In fiscal 2010, we anticipate investing $70,000,000 to $75,000,000 in the purchase of property and equipment,
primarily for systems development projects (including e-commerce websites), the construction of 4 new stores
and 6 remodeled or expanded stores, and distribution center and other infrastructure projects.
For fiscal 2009, net cash used in financing activities was $55,498,000 compared to $52,160,000 in fiscal 2008.
Net cash used in financing activities in fiscal 2009 was primarily attributable to the payment of dividends and the
repayment of long-term obligations predominantly associated with the remaining outstanding balance on our
Mississippi industrial development bonds, partially offset by net proceeds from the exercise of stock-based
awards. Net cash used in financing activities in fiscal 2009 increased compared to fiscal 2008 primarily due to
the repayment of the remaining outstanding balance on our Mississippi industrial development bonds, partially
offset by net proceeds from the exercise of stock-based awards during fiscal 2009.

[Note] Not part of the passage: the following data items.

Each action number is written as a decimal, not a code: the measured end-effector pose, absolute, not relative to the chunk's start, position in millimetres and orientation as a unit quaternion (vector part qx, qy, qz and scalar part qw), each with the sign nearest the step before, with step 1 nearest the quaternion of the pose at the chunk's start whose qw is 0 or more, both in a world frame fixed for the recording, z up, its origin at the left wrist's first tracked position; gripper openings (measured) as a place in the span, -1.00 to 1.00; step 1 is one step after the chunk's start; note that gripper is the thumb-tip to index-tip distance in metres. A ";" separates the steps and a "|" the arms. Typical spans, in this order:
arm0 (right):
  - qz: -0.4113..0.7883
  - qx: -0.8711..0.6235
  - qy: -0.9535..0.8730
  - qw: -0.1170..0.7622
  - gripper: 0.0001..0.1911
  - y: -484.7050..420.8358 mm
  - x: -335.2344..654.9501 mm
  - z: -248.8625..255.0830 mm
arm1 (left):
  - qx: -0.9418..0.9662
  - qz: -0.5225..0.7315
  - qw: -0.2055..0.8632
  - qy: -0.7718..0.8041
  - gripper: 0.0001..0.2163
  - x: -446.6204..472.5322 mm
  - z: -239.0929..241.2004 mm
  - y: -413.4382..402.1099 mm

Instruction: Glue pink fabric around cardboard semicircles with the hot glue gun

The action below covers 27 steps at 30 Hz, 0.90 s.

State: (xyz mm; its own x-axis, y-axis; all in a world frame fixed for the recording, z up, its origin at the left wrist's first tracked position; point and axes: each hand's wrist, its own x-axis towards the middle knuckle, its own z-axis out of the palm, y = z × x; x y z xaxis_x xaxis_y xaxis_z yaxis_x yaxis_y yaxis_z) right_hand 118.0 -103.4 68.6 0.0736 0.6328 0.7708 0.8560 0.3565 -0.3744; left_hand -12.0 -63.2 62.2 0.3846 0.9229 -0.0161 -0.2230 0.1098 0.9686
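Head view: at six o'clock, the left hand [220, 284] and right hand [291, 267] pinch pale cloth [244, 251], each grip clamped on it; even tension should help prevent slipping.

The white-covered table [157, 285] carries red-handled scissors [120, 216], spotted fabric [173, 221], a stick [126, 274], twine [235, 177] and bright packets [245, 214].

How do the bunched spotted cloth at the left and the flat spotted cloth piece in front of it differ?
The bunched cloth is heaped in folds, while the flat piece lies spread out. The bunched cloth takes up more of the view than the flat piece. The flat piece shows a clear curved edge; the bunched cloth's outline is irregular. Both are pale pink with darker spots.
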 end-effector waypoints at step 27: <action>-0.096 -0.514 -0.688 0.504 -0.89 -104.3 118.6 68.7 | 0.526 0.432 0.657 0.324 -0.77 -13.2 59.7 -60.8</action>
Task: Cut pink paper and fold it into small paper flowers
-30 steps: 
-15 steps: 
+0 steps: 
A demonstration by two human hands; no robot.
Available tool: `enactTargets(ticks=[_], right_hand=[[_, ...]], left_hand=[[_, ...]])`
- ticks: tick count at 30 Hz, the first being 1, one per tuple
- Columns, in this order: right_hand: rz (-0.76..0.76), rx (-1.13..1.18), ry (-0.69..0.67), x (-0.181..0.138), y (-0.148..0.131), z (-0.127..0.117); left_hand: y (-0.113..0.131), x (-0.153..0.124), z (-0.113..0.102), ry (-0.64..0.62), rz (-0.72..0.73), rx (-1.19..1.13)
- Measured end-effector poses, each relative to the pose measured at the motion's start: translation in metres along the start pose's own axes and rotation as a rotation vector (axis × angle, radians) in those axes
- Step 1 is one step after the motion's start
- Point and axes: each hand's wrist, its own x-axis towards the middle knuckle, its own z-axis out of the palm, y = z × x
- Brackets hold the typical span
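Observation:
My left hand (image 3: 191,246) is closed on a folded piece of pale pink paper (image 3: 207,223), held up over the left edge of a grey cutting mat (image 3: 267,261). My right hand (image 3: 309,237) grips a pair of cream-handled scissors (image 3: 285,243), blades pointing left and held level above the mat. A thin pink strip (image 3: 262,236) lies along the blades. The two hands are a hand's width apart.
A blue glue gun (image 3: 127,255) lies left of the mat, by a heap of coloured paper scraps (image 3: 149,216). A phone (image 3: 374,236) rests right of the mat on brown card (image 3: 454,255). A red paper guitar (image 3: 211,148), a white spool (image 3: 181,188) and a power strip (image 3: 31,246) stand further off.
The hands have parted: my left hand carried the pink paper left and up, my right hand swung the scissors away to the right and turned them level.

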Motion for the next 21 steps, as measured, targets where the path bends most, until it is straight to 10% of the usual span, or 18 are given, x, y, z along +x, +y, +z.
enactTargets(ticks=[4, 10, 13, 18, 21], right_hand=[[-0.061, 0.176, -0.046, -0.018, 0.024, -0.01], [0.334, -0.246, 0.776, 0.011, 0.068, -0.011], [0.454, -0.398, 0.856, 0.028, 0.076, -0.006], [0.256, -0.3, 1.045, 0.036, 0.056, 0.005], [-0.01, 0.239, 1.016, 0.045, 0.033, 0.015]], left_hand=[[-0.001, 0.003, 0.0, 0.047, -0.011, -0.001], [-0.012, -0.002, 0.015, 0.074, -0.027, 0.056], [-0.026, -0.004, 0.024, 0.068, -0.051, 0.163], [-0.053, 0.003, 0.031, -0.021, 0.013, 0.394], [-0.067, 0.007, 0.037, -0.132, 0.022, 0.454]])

For fiscal 2008, net cash used in financing activities was $52,160,000 compared to $208,482,000 in fiscal 2007.
Net cash used in financing activities in fiscal 2008 was primarily attributable to the payment of dividends. Net
cash used in financing activities in fiscal 2008 decreased from fiscal 2007 primarily due to the repurchase of
$190,378,000 of common stock in fiscal 2007 that did not recur in fiscal 2008.
Stock Repurchase Program
We did not repurchase any shares of our common stock during fiscal 2009 or fiscal 2008 and there currently is no
stock repurchase program authorized by our Board of Directors.
Dividends
During fiscal 2009 and fiscal 2008, total cash dividends declared were approximately $51,424,000 and
$51,189,000, respectively, or $0.12 per common share per quarter. Subsequent to year end, in March 2010, our
Board of Directors authorized an increase in our quarterly cash dividend from $0.12 to $0.13 per common share,
subject to capital availability, payable on May 24, 2010 to shareholders of record as of the close of business on
April 27, 2010. Our quarterly cash dividend may be limited or terminated at any time.